One of the most consistent factors resulting in change management success is the role of the leader. A leader’s ability to inspire members of an organization to adopt change is critical. If a leader expresses doubts or demonstrates a lack of acceptance, team member resistance is almost always the result. It is crucial for a leader to first embrace the change, provide a compelling vision, and demonstrate his or her commitment to the change effort. Listed below are five considerations to help leaders personally commit to change:
- Manage Personal Reactions. Once a “change announcement” is made, it is important for each leader to evaluate how the change impacts them personally. They must determine whether or not they agree with the change and why it is being implemented. A leader may then assess how team members throughout the organization will view his or her reaction. To ensure success, it is crucial for leaders to face and manage their own doubts first. They are then equipped to concentrate on the transition issues of others.
- Understand and Commit to the Case for Change. Leaders are expected to understand, commit to, and convincingly communicate the business case for change. It may be difficult for leaders to communicate confidently to their team members if they were not directly involved in making key decisions surrounding the change.
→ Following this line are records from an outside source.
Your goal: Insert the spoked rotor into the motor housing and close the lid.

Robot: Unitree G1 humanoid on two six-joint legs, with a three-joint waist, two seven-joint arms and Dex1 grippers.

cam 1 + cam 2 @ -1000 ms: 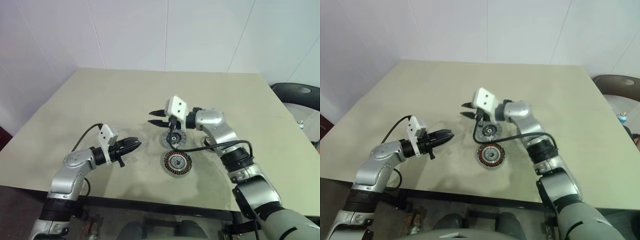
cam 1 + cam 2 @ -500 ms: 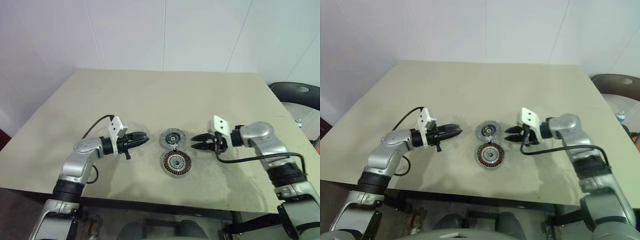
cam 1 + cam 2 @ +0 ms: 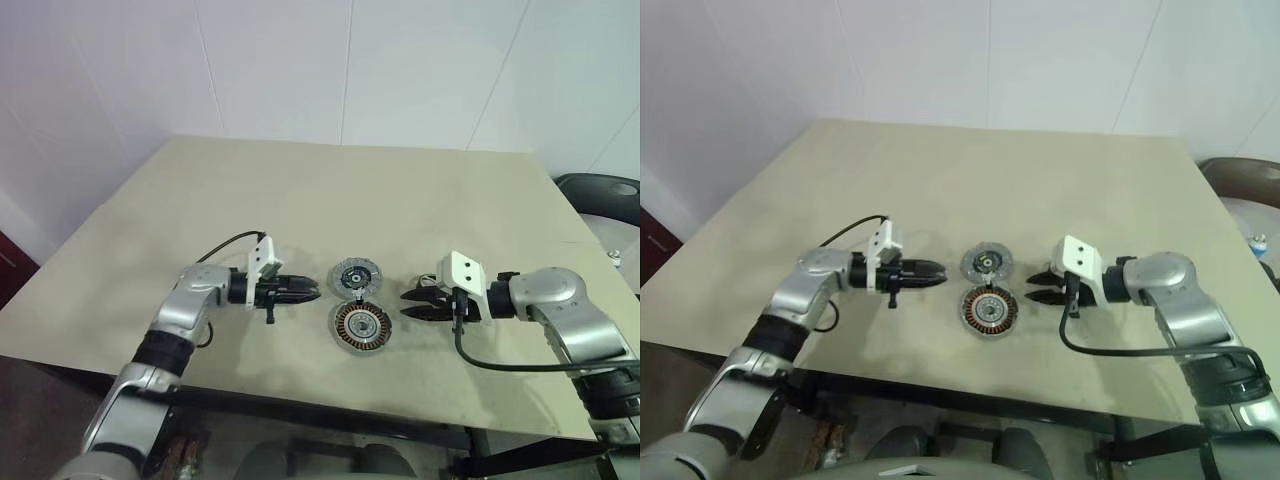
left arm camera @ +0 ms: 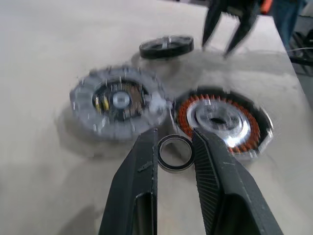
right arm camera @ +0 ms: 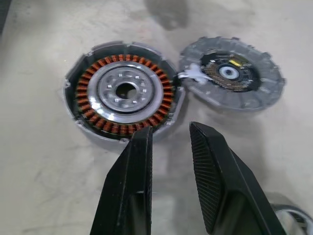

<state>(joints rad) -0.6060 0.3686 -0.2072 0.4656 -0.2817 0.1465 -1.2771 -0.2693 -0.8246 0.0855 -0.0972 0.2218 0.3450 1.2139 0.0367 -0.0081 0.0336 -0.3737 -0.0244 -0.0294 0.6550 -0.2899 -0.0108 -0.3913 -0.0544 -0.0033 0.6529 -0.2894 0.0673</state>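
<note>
Two grippers, left and right, fingers slightly parted, empty, flanking housing and lid on table.

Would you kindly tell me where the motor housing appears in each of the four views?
Left eye view: motor housing, low centre, between both arms.
Right eye view: low centre.
Left wrist view: right of middle.
Right wrist view: upper left.
Shared landmark: the grey round part right beside it.

Head cameras looked down over the worktop; both wrist cameras faced the motor housing closely, from opposite sides.
</note>
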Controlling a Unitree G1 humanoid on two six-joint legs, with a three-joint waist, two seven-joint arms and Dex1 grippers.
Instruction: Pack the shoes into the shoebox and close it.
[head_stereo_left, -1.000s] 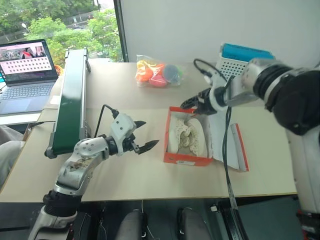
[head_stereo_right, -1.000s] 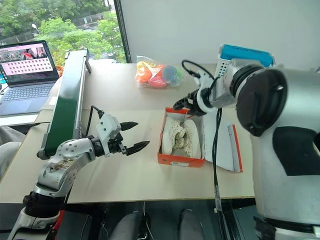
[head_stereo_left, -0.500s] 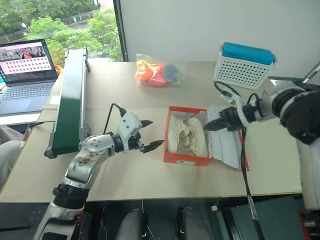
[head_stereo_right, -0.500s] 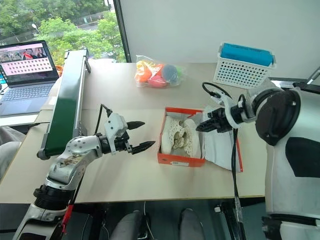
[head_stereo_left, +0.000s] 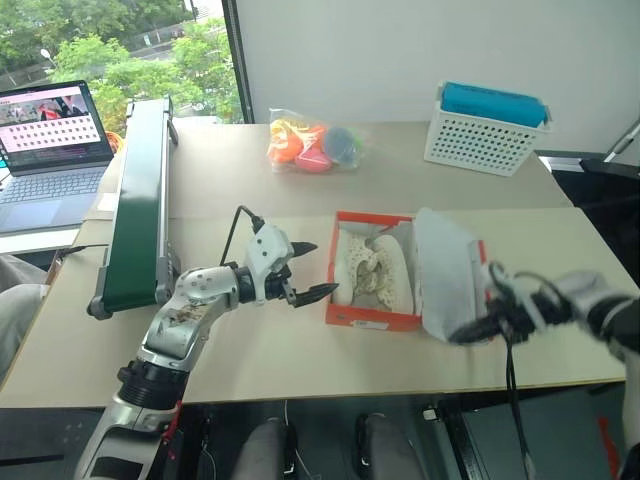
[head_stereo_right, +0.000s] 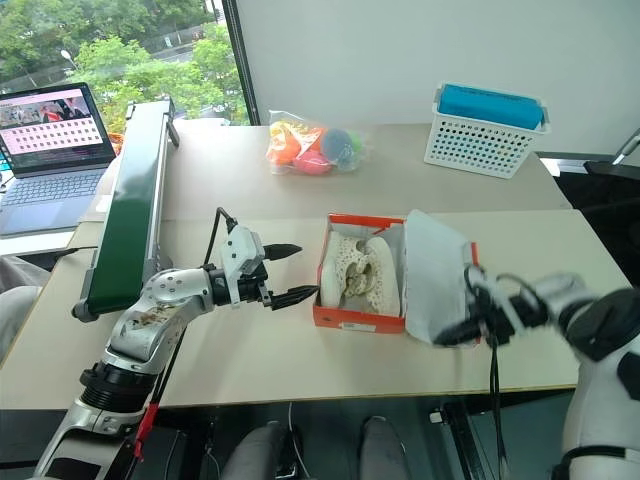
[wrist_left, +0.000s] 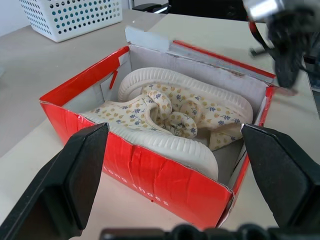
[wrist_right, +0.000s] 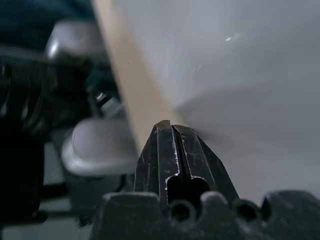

Leaders must seek out others who can help further illustrate the core messages of the organization. They can then fill in any gaps for their direct reports. To ensure credibility, it is essential that leaders explain the strategic drivers and rationale in their own words and how the change impacts their team.
- Clarify Role Requirements. Often when change implementation is rapid, implications on roles are not fully known at the outset. Leaders must understand the implications of the change to their role. They must identify what competencies will be critical to their success and how they will be measured under the new strategy.
- Establish a Personal Learning Plan to Close Gaps. When major change initiatives take place, there is usually a tremendous amount of learning required on the part of all leaders. This may include learning new strategies, customers, processes, or leadership responsibilities. A leader needs to design a personal learning plan and identify the resources available to close any gaps.
- Align Expectations with Manager. Once a leader has identified the implications of the change to their role and has established a personalized learning plan to close any gaps, it is essential for expectations to be aligned with his/her manager. The leader and manager should be on the same page concerning the change initiative, performance standards, personal learning needs, and the team’s transition plan.
The five considerations described above are key issues each leader must personally address once a strategic change announcement is made. The adoption of change starts with the individual. A leader must personally commit to the change before addressing the issues of others. Failure to understand and overcome an individual’s “me” issues impedes the ability to support team members through the process and ultimately achieve success.